Loyalty among millennials is fickle. 53% of them cannot differentiate between the service offered by their bank and other banks and only 17% say they can’t imagine switching banks. This is unsurprising because most millennials still remember the 2008 financial crisis and how it impacted their lives. Also, millennials have a history of being ignored by traditional bank marketing methods. Bank marketers have ranked “attracting a younger audience” as ninth in an ‘importance’ survey as recently as 2018.
#4 The millennial marketing approach
When dealing with millennials, marketers need to focus on addressing needs because even though the generation requires financial services, they are difficult to retain. By focusing less on the products and services on offer and more on consumer pain points, financial marketers increase the likelihood of millennials warming up to them.
Santander Bank is leveraging tapping into millennials’ needs and this is promoting meaningful engagement with its largely millennial audience. In response to the millennial generation’s need for convenience and the increased use of mobile banking which currently stands at 50%, Santander has a handy mobile banking app. Furthermore, millennials are interested in brands that exhibit social responsibility and Santander resonates with this through its social responsibility campaigns which align with millennial values and build brand loyalty.

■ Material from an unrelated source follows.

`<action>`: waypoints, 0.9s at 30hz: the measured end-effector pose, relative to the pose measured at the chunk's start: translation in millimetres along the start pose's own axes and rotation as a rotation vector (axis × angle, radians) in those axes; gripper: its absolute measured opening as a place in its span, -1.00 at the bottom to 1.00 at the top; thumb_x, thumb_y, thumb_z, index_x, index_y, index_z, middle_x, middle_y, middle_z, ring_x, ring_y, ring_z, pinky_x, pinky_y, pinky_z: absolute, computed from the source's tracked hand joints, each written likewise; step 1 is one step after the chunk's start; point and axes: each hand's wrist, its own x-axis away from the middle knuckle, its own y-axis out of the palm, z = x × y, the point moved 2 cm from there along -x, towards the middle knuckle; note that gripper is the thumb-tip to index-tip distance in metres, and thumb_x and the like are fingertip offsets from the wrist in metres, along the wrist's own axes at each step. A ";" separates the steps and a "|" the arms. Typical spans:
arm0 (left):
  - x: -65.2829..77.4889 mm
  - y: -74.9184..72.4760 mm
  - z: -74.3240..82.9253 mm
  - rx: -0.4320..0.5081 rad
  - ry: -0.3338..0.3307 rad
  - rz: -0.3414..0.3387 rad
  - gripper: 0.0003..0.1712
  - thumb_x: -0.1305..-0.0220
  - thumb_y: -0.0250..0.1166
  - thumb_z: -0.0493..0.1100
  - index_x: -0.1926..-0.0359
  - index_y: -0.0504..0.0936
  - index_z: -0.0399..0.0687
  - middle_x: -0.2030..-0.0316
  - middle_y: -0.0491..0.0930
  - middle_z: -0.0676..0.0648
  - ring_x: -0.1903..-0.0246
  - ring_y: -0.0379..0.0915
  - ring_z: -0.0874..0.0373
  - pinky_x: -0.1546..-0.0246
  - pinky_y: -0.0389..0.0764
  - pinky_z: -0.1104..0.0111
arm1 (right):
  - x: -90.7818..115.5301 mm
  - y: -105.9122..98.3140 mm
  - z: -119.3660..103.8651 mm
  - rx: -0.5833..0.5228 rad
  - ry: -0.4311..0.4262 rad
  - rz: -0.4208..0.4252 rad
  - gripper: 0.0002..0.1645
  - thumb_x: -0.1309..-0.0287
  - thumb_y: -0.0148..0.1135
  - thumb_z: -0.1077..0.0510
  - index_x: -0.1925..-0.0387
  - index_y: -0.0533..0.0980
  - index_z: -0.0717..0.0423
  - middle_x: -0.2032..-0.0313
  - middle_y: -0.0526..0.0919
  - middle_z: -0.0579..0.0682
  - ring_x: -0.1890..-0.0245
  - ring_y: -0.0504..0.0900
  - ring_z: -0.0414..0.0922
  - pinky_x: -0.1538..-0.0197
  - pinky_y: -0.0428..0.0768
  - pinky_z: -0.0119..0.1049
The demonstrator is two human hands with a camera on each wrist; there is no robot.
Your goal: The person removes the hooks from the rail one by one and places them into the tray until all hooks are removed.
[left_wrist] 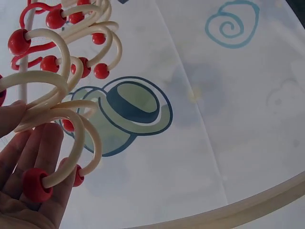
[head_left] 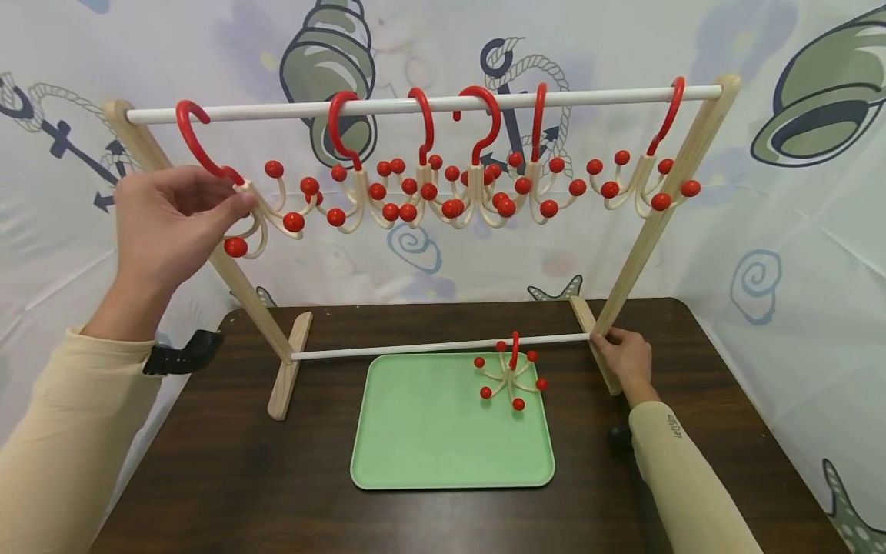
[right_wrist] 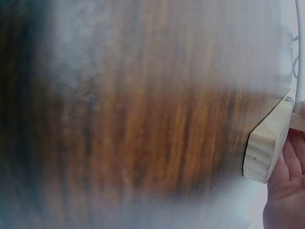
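Observation:
At the rack's left end my left hand (head_left: 173,231) pinches a cream hanger (head_left: 259,208) with curled arms tipped with red balls. Its red hook crosses the white top bar (head_left: 263,111). The left wrist view shows the hanger's arms (left_wrist: 71,138) spreading out past my fingers. Several similar hangers (head_left: 477,192) hang along the bar to the right. Low on the right, my right hand (head_left: 626,362) grips the wooden rack (head_left: 637,246) where post and foot meet. The right wrist view shows that hand (right_wrist: 288,186) beside the wooden foot (right_wrist: 267,143).
A green tray (head_left: 443,438) lies on the dark wooden table (head_left: 228,462) under the rack. One more hanger (head_left: 511,377) sits on the tray's back right part. A lower white bar (head_left: 415,348) joins the rack's feet. Behind stands a printed cloth (head_left: 429,261).

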 end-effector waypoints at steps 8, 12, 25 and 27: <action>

Even Amex, one of the traditional banks, has realised the importance of tapping into the wants and needs of millennials. Millennials love to travel and they look for destinations that provide “memorable and original moments” and “activities that focus on sustainable and personalized local experiences.” Although Amex is a finance brand, it’s tapping into the passions that millennials have. The brand is garnering engagement by showing original and personalised Amex experiences in different locations. This content is relevant and on trend.